_EXERCISE REQUIREMENTS:_ A faithful copy of the whole listing is the goal. Match it exactly.

_RECORDED DATA:_
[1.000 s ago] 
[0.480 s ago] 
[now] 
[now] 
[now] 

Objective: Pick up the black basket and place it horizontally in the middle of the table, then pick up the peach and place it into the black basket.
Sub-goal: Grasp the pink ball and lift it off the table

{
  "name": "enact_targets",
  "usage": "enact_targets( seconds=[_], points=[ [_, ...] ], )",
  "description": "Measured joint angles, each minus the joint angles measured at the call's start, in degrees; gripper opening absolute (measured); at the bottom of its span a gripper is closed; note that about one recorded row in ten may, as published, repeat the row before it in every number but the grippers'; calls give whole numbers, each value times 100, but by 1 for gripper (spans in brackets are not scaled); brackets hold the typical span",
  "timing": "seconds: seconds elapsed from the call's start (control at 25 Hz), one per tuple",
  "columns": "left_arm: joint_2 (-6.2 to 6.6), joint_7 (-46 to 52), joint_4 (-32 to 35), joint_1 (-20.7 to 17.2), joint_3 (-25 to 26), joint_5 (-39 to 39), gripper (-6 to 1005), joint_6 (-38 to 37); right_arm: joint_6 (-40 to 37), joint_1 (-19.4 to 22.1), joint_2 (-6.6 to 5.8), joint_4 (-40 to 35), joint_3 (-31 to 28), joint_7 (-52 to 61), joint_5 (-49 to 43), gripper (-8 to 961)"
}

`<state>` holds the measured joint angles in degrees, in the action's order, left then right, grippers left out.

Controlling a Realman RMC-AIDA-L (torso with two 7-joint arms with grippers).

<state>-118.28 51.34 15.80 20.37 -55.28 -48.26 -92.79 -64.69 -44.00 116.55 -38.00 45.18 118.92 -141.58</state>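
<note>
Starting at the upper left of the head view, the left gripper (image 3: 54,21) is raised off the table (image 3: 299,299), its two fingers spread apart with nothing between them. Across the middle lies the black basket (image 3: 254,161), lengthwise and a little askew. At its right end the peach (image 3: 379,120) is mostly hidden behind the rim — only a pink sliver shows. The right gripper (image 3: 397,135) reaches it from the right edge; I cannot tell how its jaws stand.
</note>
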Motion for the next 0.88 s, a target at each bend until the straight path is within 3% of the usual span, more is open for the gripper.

_YOUR SOLUTION:_
[1.000 s ago] 
[0.480 s ago] 
[now] 
[now] 
[now] 

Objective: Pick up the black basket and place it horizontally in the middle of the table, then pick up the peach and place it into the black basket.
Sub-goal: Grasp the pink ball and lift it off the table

{
  "name": "enact_targets",
  "usage": "enact_targets( seconds=[_], points=[ [_, ...] ], )",
  "description": "Measured joint angles, each minus the joint angles measured at the call's start, in degrees; gripper opening absolute (measured); at the bottom of its span a gripper is closed; note that about one recorded row in ten may, as published, repeat the row before it in every number but the grippers'; calls give whole numbers, each value times 100, but by 1 for gripper (spans in brackets are not scaled); brackets hold the typical span",
  "timing": "seconds: seconds elapsed from the call's start (control at 25 Hz), one per tuple",
  "columns": "left_arm: joint_2 (-6.2 to 6.6), joint_7 (-46 to 52), joint_4 (-32 to 35), joint_1 (-20.7 to 17.2), joint_3 (-25 to 26), joint_5 (-39 to 39), gripper (-6 to 1005), joint_6 (-38 to 37); right_arm: joint_6 (-40 to 37), joint_1 (-19.4 to 22.1), joint_2 (-6.6 to 5.8), joint_4 (-40 to 35), joint_3 (-31 to 28), joint_7 (-52 to 61), joint_5 (-49 to 43), gripper (-8 to 961)"
}

`<state>` holds the measured joint angles in degrees, in the action's order, left then right, grippers left out.

Controlling a Realman RMC-AIDA-L (torso with two 7-joint arms with grippers).

<state>-118.28 51.34 15.80 20.37 -55.28 -48.26 -92.79 -64.69 -44.00 116.55 -38.00 45.18 118.92 -141.58</state>
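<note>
Starting at the upper left of the head view, the left gripper (image 3: 54,21) is raised off the table (image 3: 299,299), its two fingers spread apart with nothing between them. Across the middle lies the black basket (image 3: 254,161), lengthwise and a little askew. At its right end the peach (image 3: 379,120) is mostly hidden behind the rim — only a pink sliver shows. The right gripper (image 3: 397,135) reaches it from the right edge; I cannot tell how its jaws stand.
</note>
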Motion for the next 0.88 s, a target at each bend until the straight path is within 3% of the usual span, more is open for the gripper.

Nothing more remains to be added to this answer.